**What is being asked:** Where the records below show a line containing "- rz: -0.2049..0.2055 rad", start copying; end with the line containing "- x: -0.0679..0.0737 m", and copy it too.

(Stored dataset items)
- - -

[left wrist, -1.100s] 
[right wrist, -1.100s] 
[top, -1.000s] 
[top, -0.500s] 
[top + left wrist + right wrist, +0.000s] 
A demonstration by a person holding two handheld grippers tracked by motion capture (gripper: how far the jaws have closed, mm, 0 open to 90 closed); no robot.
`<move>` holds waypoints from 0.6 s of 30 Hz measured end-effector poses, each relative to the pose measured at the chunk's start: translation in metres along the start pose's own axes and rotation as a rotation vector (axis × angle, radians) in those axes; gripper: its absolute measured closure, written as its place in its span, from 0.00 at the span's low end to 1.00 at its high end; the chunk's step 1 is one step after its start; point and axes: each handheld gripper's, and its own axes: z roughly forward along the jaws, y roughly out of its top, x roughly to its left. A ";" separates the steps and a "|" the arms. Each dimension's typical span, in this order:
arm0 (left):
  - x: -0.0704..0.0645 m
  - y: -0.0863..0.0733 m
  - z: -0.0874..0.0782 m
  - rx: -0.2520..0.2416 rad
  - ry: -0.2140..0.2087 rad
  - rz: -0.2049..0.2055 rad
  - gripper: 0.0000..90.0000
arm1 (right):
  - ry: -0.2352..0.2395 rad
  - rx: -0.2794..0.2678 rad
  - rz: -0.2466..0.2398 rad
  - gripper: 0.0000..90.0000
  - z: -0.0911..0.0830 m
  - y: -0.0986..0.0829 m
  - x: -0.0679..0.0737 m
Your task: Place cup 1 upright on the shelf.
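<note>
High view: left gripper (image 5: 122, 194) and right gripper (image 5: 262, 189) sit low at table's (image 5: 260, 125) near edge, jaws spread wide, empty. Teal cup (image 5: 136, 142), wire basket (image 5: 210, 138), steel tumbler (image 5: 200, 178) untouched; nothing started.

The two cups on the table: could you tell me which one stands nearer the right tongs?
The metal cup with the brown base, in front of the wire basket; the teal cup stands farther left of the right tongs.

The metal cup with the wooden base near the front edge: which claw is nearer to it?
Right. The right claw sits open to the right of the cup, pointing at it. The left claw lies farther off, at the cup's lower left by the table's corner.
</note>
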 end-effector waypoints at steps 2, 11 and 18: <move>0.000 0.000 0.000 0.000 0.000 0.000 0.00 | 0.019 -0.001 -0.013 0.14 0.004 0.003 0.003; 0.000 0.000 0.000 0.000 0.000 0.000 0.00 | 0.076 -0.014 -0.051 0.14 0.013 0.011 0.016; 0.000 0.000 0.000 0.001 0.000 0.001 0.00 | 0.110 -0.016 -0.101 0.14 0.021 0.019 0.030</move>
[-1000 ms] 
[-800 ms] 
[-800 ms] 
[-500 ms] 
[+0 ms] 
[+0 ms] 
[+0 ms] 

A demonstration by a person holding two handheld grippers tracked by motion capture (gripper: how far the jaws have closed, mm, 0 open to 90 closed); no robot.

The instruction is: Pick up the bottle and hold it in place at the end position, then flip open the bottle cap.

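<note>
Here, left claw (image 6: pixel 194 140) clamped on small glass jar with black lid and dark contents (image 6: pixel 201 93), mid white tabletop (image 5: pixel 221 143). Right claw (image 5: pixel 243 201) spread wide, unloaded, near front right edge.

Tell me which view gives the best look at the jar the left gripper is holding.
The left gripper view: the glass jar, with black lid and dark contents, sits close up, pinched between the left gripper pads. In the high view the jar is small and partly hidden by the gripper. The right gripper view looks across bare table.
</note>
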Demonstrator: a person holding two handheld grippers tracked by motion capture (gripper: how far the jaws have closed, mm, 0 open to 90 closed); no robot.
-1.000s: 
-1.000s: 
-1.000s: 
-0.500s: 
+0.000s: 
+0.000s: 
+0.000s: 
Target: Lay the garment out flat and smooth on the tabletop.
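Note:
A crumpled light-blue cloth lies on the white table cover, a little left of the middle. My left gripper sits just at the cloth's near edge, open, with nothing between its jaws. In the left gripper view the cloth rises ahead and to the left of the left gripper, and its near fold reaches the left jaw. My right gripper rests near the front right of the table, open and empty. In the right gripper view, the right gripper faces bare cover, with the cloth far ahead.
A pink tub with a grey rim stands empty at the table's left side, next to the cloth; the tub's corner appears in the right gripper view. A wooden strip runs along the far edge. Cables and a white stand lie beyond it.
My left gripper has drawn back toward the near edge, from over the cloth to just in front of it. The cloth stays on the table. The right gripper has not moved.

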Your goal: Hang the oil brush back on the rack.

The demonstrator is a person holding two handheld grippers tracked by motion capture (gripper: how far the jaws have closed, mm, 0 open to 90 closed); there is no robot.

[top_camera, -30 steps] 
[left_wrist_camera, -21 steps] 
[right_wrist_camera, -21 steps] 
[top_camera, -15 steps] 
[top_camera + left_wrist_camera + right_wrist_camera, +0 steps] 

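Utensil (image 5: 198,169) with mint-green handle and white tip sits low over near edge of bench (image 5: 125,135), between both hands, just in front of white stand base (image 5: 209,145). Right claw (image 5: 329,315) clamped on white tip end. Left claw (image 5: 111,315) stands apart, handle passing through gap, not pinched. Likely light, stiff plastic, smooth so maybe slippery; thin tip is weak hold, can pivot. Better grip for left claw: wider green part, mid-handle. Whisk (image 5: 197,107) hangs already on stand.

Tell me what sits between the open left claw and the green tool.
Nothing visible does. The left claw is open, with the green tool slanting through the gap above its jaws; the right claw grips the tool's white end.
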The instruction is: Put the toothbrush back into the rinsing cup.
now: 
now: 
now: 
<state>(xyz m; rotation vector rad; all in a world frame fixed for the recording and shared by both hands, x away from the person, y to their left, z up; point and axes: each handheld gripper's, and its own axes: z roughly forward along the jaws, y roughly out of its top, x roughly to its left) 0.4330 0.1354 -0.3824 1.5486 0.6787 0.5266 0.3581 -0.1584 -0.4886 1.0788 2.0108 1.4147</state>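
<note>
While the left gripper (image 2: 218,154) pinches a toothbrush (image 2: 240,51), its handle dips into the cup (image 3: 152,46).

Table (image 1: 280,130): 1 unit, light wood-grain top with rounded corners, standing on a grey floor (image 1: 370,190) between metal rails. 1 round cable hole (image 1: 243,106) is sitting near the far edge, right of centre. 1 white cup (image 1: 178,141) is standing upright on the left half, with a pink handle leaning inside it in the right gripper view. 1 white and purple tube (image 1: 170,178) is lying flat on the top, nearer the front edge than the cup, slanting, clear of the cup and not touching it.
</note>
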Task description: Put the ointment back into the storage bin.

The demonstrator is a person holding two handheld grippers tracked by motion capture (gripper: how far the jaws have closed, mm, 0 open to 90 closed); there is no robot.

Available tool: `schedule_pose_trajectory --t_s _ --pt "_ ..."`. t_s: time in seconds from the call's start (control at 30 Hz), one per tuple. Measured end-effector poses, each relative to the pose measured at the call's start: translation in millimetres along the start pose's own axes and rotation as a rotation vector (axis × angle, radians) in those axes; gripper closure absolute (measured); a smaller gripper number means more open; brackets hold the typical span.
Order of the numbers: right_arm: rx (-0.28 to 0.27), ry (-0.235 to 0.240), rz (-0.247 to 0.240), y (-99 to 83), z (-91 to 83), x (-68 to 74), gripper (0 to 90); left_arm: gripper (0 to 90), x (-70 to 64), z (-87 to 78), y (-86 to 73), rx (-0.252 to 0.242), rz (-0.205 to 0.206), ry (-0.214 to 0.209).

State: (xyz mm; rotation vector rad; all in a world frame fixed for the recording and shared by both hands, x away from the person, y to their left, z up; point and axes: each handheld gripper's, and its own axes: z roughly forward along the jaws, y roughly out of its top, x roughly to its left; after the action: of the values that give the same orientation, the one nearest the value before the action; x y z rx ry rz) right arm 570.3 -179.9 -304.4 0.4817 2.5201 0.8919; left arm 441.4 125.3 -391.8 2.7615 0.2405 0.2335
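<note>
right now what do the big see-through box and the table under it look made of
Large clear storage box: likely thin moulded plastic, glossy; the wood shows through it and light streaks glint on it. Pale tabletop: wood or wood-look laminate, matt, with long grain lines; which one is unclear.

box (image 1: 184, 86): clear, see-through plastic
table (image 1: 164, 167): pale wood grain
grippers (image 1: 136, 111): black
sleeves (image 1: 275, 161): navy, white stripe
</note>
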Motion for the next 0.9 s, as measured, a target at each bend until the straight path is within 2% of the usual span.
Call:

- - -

**Task answer:**
  - rz: -0.2049..0.2055 rad
  - gripper: 0.0000..90.0000
arm1 (right):
  - ry: -0.2352..0.2395 rad
  - rx: -0.2794..0.2678 rad
  - rz: -0.2466..0.2398 rad
  - gripper: 0.0000..90.0000
  - z: -0.0911..0.0830 m
  - y: -0.0986..0.0829 m
  - x: -0.0679..0.0737 m

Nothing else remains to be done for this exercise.